• [What the task requires]
Give back each line of the listing precisely as written.

• [Exercise data]
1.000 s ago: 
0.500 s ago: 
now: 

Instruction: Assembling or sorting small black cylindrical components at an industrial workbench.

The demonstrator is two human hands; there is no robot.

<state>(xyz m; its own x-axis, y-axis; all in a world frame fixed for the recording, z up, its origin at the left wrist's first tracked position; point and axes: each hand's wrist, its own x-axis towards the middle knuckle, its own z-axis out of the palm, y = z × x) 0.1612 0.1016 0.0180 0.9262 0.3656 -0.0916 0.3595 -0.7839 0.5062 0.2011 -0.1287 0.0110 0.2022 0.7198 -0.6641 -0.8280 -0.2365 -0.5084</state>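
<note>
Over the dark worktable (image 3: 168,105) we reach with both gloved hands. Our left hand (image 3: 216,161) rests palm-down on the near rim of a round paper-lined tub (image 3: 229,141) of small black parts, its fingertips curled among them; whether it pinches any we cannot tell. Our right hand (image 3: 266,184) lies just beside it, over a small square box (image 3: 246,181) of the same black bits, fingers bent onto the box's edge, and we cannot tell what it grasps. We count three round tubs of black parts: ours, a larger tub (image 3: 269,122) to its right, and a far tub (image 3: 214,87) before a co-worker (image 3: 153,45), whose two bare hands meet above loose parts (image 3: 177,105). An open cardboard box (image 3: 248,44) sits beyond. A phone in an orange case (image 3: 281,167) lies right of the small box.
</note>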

• [Solution below]
1.000 s ago: 
0.500 s ago: 
now: 

Instruction: Assembling or sorting small black cylindrical components at an industrial workbench.

The demonstrator is two human hands; there is no robot.

<state>(xyz m; its own x-axis, y-axis; all in a world frame fixed for the recording, z up, its origin at the left wrist's first tracked position; point and axes: each hand's wrist, its own x-axis towards the middle knuckle, its own z-axis out of the palm, y = z × x) 0.1612 0.1016 0.0180 0.9262 0.3656 -0.0916 0.3595 -0.7839 0.5062 0.2011 -0.1287 0.0110 0.2022 0.7198 -0.6641 -0.8280 -0.2365 -0.5084</state>
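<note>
Over the dark worktable (image 3: 168,105) we reach with both gloved hands. Our left hand (image 3: 216,161) rests palm-down on the near rim of a round paper-lined tub (image 3: 229,141) of small black parts, its fingertips curled among them; whether it pinches any we cannot tell. Our right hand (image 3: 266,184) lies just beside it, over a small square box (image 3: 246,181) of the same black bits, fingers bent onto the box's edge, and we cannot tell what it grasps. We count three round tubs of black parts: ours, a larger tub (image 3: 269,122) to its right, and a far tub (image 3: 214,87) before a co-worker (image 3: 153,45), whose two bare hands meet above loose parts (image 3: 177,105). An open cardboard box (image 3: 248,44) sits beyond. A phone in an orange case (image 3: 281,167) lies right of the small box.
</note>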

The exercise requires no further answer.